Risparmiare, un piccolo trucco per farlo con leggerezza


Tutti sappiamo come nel nuovo millennio il concetto di risparmio sia cambiato, considerato tutto il mercato virtuale che si muove sul web e le moltissime soluzioni per il pagamento che ci propongono in rete.

Oltre a questo, nella frenetica realtà quotidiana che non ci permette di meditare sulle nostre scelte, abbiamo preso delle abitudini che ormai consideriamo consolidate, come pagare con carte bancarie o simili. A favore di questo meccanismo c’è sicuramente la facilità e la velocità di pagamento, ma pur avendo contezza di quanto si è speso, inconsciamente lo si fa con più leggerezza rispetto al vecchio e caro metodo.

La società è definitivamente orientata verso i pagamenti in rete, che sono necessari ed utili, ma vogliamo lanciare una provocazione, al rischio che risulti impopolare.
Il trucco che suggeriamo, infatti, riguarda proprio questo: avete mai pensato a quanto potreste diventare più parsimoniosi pagando in contanti?

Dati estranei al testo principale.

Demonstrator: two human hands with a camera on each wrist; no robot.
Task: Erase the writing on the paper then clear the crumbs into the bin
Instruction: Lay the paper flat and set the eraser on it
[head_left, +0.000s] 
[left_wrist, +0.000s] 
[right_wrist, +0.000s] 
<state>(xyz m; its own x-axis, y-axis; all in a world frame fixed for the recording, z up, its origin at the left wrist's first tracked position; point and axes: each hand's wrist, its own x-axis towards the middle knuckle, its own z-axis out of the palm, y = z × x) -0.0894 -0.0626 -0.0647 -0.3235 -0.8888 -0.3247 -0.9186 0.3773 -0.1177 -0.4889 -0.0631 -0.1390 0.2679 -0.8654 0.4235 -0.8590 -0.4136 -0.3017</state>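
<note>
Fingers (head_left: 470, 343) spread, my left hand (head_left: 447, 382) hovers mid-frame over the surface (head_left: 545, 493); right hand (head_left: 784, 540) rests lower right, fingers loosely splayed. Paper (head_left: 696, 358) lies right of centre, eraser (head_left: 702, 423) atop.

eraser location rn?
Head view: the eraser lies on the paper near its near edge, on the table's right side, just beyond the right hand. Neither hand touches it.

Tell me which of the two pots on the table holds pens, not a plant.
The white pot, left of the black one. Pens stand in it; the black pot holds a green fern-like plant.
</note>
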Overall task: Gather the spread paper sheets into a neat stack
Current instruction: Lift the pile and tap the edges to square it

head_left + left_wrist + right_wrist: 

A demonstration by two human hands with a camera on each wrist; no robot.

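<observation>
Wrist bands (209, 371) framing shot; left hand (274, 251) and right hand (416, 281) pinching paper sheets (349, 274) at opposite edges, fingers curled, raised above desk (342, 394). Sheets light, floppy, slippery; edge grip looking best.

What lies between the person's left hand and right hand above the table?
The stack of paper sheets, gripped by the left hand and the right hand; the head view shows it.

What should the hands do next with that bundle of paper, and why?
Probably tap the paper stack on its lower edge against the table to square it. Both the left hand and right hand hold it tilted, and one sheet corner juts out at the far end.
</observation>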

La consuetudine ormai diffusa è di servirsi di conti on line, per pagare tutto, dalle spese necessarie agli sfizi veri e propri.
Pagare in contanti, vi fa rendere conto realmente di quanto una cosa vi stia costando, il metodo più tangibile per capire realmente quanto e come si sta spendendo.
La parte visiva e tattile del gesto in se, di lasciare delle banconote e non digitare dei numeri, crea una diversa percezione della realtà tanto da focalizzare precisamente quanto e come si sta spendendo per questo o quel dato articolo.
Inoltre, particolare da non sottovalutare, estrarre fisicamente soldi dal proprio portafogli può indubbiamente far apprezzare maggiormente gli oggetti del proprio desiderio, siano essi il pane quotidiano o un vestito di marca per un evento particolare.

Come pagare al supermercato? Prelevate e pagate in contanti, spenderete meno.
Come pagare al negozio di scarpe? Prelevate e il vostro subconscio vi farà puntare sul miglior articolo qualità/prezzo.
Come farlo con degli articoli su internet? Cercate le aziende che si servono ancora del contrassegno. In questo mondo dove tutto viene dato per scontato e non si apprezzano più le piccole cose, un ritorno anche parziale all’abitudine del contante farebbe forse bene alle tasche ed alla mente della gente, ormai fagocitata dalla grande industria globale che la vuole consumatrice famelica e patologica, in preda allo shopping compulsivo e ad altri disagi scaturiti dal benessere che a volte diventa malessere.